WHAT IS EXPECTED: Output only the stretch of the listing that starts at the line containing "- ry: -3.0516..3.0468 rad" and ends at the line containing "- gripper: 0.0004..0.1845", reproduced exactly with both ends.

DATA SEGMENT:
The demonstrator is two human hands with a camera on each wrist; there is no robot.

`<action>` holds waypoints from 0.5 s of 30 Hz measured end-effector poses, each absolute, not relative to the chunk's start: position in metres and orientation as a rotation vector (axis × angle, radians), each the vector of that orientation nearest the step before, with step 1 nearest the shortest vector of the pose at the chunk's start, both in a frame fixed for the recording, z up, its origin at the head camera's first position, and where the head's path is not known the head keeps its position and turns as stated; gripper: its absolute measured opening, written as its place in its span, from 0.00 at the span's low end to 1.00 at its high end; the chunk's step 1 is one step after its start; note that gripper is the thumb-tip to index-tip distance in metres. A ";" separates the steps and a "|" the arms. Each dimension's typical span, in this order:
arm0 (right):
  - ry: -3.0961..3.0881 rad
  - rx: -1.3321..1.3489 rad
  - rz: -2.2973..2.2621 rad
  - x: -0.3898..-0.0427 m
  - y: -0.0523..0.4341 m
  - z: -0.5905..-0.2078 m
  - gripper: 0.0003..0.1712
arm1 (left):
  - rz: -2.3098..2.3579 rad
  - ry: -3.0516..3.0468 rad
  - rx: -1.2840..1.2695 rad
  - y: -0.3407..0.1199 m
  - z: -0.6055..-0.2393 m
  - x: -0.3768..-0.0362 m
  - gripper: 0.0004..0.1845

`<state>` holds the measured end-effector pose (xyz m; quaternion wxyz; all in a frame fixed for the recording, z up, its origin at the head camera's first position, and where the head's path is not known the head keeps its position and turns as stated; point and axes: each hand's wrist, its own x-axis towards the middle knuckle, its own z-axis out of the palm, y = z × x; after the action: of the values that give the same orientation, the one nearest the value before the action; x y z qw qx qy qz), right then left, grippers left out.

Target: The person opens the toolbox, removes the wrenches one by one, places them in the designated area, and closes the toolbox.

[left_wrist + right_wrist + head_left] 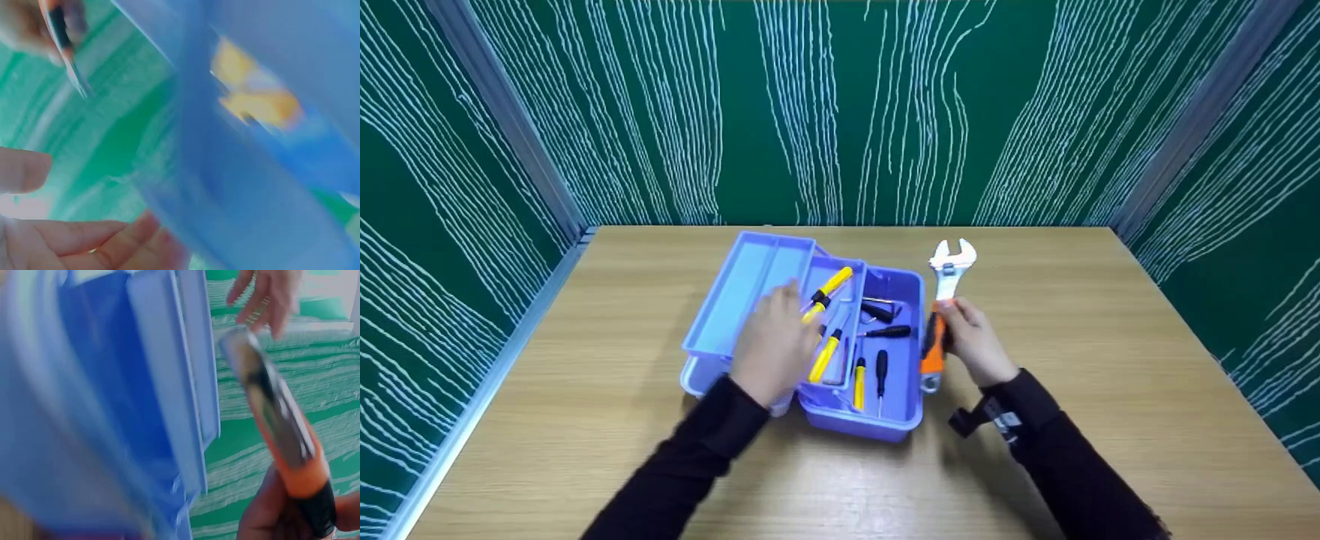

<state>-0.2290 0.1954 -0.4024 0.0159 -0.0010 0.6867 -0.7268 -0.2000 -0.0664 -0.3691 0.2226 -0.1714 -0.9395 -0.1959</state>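
Note:
My right hand [979,345] grips an adjustable wrench [936,337] by its orange and black handle, just right of a purple toolbox [859,427]. The wrench's silver head points away from me. Over the toolbox's left and middle trays hovers my left hand [776,345], blurred. In the left wrist view its thumb [22,171] stands apart from the extended fingers, with nothing between them. Several yellow-handled screwdrivers [826,356] lie in the middle tray, partly hidden by that hand. A black-handled screwdriver [881,367] lies in the deep right compartment among other tools.
The toolbox's left tray [739,281] is folded out, with a divider along it. A wooden table [1110,375] lies beneath everything. Green panels with white wavy lines [870,112] and metal posts [510,112] enclose the back and sides.

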 end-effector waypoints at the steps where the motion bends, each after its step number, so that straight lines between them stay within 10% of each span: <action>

RESULT FOR THIS EXERCISE:
  - ry: -3.0516..3.0468 rad
  - rx: -1.2840..1.2695 rad
  - y: -0.3407..0.1199 m
  - z: -0.6055..-0.2393 m
  - x: -0.3768..-0.0362 m
  - gripper: 0.0004..0.1845

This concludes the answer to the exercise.